The floor was always covered with slime and water, but once I learned to walk on it, I could walk on anything without slipping for years after. It was noisy and hectic and rushed, but we could skate in with a huge cart of dishes and gave the satisfaction of turning into clean dishes and going back out almost as fast. Speed was paramount so even if you dumped a cart of hundreds of dishes, that’s just teasing, clean it up and work even faster to catch up again. FOOD FIGHTS! Every day someone would start a food fight in the dishroom, but since we were all covered in mess anyway no one cared. I remember it as a fun break from studying, with side effects for great balance and handling slippery floors. I imagine my roommate remembers a lot more stench on me and my clothes than I ever noticed, and I’m sure it would have been a horrible job if it lasted longer or if I had to work more hours.

I worked at a dial-up ISP in the late 1990s and it was the most enjoyable job I've ever had (it also helped considerably that we could smoke inside). Sadly it paid really poorly and they weren't willing to make me full-time because of budgetary concerns, so I was ultimately forced to take a job that paid double and had great benefits but that I hated.

I do miss stores like that. We had so many random stores like video games, comic book stores, record stores and things like that. Even then, they wouldn't get rich there, but they at least seemed passionate about what they sold and their store was also kind of a hangout spot. Now rent has gone up like crazy and they got replaced by apple stores and other garbage shops.

If I could have any job from my youth it'd be the go kart track.

It was actually a ton of physical work, people were just as shitty back then as they are now, I got paid less than minimum wage ($5/hr in cash compared to $7.something in taxable income so it wasn't too bad) and the owners were this crazy white-trash couple who screamed and yelled at everyone including customers.

But damn man that job was so much fun. I miss running tournaments and hanging out with the regulars and fixing karts and getting almost unlimited free track time.

Like many others have said, the old, lost internet was really something special. Every website was crude and janky, poorly formatted for some specific resolution that you weren't using, and both animated clipart and midis were exciting to collect. There were websites dedicated to them. My brother and I used to fill folders on our desktop with sparkling or flaming banners, signs that read "Under Construction" and more. Same with midis. I'll never forget the first time I discovered Sublime's Santaria in midi form. It may have been my first favorite song.

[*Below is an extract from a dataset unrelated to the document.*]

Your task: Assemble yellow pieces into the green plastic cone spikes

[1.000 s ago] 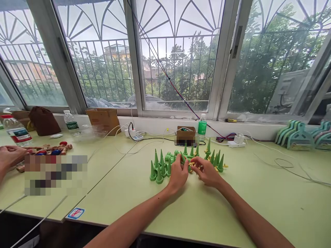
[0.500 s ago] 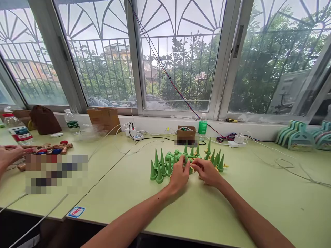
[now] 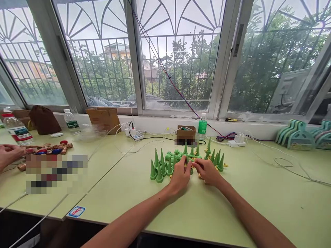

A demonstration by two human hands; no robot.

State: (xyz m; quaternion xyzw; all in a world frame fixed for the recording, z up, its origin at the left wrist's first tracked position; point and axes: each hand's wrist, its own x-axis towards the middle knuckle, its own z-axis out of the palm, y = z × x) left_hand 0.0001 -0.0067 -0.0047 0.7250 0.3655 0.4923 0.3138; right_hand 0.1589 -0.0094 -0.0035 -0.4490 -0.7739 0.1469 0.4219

I wish I could properly articulate what that all felt like. It was a similar feeling to collecting Pokémon cards as a kid. Everything was just a neat spectacle on the mid-90s internet. Then over time, as everything modernized and monetized, it lost that weird magic and became what it is today. I can't remember the last time I gave a shit about exploring a website. I no longer come across spooky animated images of a skeleton peering out of murky water and excitedly tuck it away for future viewing pleasure. The entire thing sucks now, but it probably sucked then, too.

🎁🫶

the internet before advertising, before it became a utility, before it became ubiquitous and essential... When it was just that weird thing that nerds toyed around with..

Gods those were the days.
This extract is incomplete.